- What the task requires: Reproduce, character for character, the entries from their opening line through the line with "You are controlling".

- Dataset content:
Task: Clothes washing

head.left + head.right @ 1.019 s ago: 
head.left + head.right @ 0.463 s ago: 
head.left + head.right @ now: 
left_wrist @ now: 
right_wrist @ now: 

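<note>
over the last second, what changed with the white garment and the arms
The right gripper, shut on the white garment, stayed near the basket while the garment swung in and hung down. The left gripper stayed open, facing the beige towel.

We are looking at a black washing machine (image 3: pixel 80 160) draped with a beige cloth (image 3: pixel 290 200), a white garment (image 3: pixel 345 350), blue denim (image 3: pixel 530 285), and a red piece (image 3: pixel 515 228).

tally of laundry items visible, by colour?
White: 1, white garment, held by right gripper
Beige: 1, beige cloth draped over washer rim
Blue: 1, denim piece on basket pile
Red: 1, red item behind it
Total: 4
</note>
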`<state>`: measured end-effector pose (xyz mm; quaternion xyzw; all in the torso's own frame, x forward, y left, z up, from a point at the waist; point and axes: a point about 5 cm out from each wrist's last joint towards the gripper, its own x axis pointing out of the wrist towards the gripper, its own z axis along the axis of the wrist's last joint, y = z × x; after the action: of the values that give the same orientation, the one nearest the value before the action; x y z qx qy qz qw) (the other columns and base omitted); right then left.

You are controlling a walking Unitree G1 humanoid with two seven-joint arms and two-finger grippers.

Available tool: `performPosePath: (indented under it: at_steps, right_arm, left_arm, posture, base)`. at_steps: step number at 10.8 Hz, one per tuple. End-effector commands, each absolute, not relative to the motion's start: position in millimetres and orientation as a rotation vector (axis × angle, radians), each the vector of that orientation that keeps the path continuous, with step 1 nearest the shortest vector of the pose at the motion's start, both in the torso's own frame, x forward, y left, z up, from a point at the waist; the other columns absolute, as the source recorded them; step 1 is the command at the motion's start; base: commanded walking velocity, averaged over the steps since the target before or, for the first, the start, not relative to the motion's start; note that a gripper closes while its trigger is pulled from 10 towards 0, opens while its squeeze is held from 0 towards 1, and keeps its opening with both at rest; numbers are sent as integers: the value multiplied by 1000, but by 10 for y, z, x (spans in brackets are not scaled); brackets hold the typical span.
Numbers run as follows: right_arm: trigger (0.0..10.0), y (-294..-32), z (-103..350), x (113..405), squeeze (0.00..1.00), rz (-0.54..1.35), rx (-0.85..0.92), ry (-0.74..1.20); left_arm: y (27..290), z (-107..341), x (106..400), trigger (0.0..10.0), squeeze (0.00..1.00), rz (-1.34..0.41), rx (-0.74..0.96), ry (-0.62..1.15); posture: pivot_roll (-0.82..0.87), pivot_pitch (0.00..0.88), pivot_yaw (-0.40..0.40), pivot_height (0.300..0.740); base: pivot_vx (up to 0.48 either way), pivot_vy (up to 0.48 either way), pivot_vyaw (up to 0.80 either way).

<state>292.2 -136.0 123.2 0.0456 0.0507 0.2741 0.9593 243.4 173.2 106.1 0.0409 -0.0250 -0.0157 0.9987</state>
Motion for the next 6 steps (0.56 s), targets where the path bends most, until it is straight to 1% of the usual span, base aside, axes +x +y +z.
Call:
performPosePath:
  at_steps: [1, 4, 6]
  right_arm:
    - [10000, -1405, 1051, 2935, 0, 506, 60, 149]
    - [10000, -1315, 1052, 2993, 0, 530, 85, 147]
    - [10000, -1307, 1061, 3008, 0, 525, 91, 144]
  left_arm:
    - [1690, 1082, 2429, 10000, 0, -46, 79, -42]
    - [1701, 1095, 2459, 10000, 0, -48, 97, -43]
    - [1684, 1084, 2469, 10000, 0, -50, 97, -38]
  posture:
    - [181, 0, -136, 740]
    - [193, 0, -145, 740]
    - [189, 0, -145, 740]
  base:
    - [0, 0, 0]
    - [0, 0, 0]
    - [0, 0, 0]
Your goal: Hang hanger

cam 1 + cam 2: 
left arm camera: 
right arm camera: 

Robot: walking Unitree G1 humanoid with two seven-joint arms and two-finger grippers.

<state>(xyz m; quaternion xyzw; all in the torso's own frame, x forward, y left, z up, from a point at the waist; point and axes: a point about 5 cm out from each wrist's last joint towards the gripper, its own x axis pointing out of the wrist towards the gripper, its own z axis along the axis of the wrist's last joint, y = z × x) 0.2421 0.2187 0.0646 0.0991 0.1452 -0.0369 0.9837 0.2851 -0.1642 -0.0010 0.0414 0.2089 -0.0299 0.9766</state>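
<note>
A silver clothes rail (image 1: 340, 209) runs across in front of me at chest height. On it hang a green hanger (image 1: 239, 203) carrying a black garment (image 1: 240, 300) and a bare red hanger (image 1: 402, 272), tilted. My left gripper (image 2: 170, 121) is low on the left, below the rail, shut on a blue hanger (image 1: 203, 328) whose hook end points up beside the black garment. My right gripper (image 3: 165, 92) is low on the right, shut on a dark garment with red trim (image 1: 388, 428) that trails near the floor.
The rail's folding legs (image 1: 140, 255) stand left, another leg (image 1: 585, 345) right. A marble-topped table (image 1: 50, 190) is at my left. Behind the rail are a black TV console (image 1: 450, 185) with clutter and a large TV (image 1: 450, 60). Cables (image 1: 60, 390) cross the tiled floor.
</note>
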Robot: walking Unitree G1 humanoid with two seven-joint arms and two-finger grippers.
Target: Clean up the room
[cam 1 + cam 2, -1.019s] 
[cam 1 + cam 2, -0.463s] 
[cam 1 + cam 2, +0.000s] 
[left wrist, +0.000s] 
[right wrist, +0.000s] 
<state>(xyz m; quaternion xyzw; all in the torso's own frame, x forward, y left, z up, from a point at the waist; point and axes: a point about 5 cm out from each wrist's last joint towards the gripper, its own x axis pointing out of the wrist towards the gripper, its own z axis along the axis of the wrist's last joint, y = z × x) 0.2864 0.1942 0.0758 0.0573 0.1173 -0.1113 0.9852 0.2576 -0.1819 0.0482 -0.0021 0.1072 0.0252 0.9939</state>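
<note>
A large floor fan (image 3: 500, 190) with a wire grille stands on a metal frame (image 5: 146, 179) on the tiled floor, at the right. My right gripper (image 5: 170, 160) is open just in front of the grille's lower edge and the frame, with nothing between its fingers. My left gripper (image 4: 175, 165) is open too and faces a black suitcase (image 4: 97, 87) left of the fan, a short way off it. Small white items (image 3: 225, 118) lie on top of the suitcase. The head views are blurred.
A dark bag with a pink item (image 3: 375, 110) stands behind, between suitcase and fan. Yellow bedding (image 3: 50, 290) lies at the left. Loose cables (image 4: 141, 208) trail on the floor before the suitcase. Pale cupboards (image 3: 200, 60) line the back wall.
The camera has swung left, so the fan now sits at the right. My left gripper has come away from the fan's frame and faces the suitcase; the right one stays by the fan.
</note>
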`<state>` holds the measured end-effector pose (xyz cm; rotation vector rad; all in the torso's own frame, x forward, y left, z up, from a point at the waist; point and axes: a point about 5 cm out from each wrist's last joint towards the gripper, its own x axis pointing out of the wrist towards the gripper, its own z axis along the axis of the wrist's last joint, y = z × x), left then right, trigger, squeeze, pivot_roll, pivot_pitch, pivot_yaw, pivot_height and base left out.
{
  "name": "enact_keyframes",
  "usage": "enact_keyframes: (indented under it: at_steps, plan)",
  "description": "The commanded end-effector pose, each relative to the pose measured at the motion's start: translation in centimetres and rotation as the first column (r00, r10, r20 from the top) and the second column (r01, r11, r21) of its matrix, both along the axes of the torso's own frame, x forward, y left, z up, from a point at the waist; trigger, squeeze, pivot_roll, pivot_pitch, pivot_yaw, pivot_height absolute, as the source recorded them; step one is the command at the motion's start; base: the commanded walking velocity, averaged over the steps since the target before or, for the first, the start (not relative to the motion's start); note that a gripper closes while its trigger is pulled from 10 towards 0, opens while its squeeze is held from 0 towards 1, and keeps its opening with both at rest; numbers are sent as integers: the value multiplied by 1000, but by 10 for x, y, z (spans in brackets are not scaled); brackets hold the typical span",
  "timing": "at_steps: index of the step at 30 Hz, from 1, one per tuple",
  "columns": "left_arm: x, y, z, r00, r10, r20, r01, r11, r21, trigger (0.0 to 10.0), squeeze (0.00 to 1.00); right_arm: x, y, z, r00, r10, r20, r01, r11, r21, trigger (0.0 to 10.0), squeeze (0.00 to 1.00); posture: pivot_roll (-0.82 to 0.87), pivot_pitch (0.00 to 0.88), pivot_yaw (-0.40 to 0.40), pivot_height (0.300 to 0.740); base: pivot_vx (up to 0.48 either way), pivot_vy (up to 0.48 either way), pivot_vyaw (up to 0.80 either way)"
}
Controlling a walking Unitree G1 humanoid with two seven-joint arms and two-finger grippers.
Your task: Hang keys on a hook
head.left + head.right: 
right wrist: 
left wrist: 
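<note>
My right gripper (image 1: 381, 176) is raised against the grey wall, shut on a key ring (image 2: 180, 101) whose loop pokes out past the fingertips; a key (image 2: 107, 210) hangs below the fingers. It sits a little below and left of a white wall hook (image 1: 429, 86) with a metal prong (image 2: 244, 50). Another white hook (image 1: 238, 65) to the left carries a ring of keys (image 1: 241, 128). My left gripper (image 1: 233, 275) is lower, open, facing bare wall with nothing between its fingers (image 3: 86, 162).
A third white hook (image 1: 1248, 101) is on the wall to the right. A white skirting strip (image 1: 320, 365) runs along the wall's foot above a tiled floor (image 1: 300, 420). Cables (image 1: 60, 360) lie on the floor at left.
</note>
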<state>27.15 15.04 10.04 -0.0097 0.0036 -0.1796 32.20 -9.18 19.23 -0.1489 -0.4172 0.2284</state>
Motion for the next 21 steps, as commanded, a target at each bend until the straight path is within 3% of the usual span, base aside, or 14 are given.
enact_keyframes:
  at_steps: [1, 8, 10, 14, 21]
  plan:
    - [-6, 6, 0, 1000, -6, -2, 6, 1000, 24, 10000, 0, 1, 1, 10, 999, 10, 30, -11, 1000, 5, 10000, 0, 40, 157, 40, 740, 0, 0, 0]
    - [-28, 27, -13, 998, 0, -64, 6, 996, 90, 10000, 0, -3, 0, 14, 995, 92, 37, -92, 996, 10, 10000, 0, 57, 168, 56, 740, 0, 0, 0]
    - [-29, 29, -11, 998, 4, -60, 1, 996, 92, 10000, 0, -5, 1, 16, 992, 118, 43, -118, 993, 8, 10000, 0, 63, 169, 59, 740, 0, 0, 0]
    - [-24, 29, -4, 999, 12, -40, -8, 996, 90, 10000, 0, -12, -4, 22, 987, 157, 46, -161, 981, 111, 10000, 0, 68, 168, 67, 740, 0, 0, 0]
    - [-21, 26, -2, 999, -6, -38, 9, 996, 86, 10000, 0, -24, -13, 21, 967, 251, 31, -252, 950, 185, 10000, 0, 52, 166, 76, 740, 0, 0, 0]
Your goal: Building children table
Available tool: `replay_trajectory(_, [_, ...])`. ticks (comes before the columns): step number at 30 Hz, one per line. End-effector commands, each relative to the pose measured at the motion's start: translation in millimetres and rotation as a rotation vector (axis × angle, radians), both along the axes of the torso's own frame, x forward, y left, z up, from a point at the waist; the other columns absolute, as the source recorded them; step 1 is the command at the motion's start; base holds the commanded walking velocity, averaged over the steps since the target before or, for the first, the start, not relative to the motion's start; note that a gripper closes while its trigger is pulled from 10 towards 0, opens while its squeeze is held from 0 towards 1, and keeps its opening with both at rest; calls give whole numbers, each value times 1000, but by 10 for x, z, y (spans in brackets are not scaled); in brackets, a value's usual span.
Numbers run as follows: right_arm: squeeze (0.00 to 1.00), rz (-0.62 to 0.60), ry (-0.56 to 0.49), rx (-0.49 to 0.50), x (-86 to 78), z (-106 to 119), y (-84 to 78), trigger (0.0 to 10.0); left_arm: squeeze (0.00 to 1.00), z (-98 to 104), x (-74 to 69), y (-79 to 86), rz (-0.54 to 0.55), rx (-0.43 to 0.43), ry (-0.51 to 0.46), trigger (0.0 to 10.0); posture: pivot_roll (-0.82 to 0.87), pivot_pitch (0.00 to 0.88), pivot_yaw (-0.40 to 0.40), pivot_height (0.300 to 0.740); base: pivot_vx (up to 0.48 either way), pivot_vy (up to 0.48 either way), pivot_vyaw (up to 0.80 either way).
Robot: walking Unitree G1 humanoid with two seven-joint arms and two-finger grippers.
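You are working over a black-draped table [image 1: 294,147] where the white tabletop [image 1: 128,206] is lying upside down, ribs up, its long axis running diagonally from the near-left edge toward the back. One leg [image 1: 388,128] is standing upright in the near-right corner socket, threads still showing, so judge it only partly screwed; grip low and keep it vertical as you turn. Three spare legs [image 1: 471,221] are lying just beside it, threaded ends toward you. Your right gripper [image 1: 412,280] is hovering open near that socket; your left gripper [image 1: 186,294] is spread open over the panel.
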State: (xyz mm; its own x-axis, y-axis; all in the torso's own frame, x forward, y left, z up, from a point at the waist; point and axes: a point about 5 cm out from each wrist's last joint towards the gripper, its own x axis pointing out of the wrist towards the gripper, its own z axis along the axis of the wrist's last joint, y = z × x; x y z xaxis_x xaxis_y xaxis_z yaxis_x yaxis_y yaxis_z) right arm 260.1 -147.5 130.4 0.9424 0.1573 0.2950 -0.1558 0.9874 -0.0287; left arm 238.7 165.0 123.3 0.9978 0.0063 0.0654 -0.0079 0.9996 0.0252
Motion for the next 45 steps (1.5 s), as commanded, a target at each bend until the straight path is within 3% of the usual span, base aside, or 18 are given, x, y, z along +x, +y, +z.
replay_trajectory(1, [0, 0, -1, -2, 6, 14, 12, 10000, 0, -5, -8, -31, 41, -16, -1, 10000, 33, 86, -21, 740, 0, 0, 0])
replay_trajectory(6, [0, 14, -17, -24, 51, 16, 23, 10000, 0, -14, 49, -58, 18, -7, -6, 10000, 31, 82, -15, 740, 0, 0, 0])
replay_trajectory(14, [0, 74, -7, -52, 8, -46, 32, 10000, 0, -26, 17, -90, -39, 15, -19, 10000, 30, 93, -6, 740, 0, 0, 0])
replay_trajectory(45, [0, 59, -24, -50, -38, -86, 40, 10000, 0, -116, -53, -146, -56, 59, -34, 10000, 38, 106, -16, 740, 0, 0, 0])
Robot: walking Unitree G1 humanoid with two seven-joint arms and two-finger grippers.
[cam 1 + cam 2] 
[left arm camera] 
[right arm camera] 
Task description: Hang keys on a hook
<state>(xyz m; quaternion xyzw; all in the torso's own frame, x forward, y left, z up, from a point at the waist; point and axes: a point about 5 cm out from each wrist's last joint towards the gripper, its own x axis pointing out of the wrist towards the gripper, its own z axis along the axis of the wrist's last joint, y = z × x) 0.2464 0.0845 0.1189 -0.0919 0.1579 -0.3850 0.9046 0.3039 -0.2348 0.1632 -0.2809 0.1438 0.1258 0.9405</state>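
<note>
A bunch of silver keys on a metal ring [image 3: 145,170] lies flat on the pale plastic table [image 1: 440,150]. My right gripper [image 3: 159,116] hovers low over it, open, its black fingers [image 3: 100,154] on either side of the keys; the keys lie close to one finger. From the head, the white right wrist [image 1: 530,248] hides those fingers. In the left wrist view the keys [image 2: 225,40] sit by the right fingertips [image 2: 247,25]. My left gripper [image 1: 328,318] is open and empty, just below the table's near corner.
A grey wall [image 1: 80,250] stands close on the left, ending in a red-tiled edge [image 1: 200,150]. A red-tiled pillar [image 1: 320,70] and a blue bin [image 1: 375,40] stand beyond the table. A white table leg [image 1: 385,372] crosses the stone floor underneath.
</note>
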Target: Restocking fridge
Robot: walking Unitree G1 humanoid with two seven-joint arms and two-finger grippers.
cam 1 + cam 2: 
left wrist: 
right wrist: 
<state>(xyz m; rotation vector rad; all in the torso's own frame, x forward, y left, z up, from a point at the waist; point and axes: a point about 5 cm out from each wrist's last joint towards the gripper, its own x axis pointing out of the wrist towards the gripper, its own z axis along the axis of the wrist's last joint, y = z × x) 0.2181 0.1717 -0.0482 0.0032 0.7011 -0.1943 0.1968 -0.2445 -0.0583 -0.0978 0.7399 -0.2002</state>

- Result for this task:
Task: Clothes washing

head.left + head.right @ 1.019 s ago: 
head.left + head.right @ 0.463 s ago: 
head.left + head.right @ now: 
left_wrist @ now: 
right_wrist @ now: 

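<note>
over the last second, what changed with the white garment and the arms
The right gripper, shut on the white garment, stayed near the basket while the garment swung in and hung down. The left gripper stayed open, facing the beige towel.

We are looking at a black washing machine (image 3: pixel 80 160) draped with a beige cloth (image 3: pixel 290 200), a white garment (image 3: pixel 345 350), blue denim (image 3: pixel 530 285), and a red piece (image 3: pixel 515 228).

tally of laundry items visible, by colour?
White: 1, white garment, held by right gripper
Beige: 1, beige cloth draped over washer rim
Blue: 1, denim piece on basket pile
Red: 1, red item behind it
Total: 4
</note>
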`<state>`: measured end-effector pose (xyz mm; quaternion xyzw; all in the torso's own frame, x forward, y left, z up, from a point at the waist; point and axes: a point about 5 cm out from each wrist's last joint towards the gripper, its own x axis pointing out of the wrist towards the gripper, its own z axis along the axis of the wrist's last joint, y = z × x; after the action: of the values that give the same orientation, the one nearest the value before the action; x y z qx qy qz qw) (the other columns and base omitted); right then left.

You are controlling a walking Unitree G1 humanoid with two seven-joint arms and two-finger grippers.

No other output belongs with this exercise.